### What you should do
The whole listing is to be printed again exactly.
** Opening Data section block **
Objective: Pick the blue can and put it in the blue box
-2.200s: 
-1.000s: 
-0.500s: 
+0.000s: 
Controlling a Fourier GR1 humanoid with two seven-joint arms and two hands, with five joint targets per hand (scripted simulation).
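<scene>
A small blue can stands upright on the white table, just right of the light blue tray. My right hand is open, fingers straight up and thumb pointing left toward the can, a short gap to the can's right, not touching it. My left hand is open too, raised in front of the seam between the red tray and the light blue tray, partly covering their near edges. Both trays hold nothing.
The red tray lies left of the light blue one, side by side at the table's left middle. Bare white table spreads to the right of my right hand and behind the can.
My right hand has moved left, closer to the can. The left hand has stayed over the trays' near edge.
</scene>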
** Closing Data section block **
### Solution
Objective: Pick the blue can and put it in the blue box
-2.200s: 
-1.000s: 
-0.500s: 
+0.000s: 
Controlling a Fourier GR1 humanoid with two seven-joint arms and two hands, with five joint targets per hand (scripted simulation).
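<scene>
A small blue can stands upright on the white table, just right of the light blue tray. My right hand is open, fingers straight up and thumb pointing left toward the can, a short gap to the can's right, not touching it. My left hand is open too, raised in front of the seam between the red tray and the light blue tray, partly covering their near edges. Both trays hold nothing.
The red tray lies left of the light blue one, side by side at the table's left middle. Bare white table spreads to the right of my right hand and behind the can.
My right hand has moved left, closer to the can. The left hand has stayed over the trays' near edge.
</scene>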

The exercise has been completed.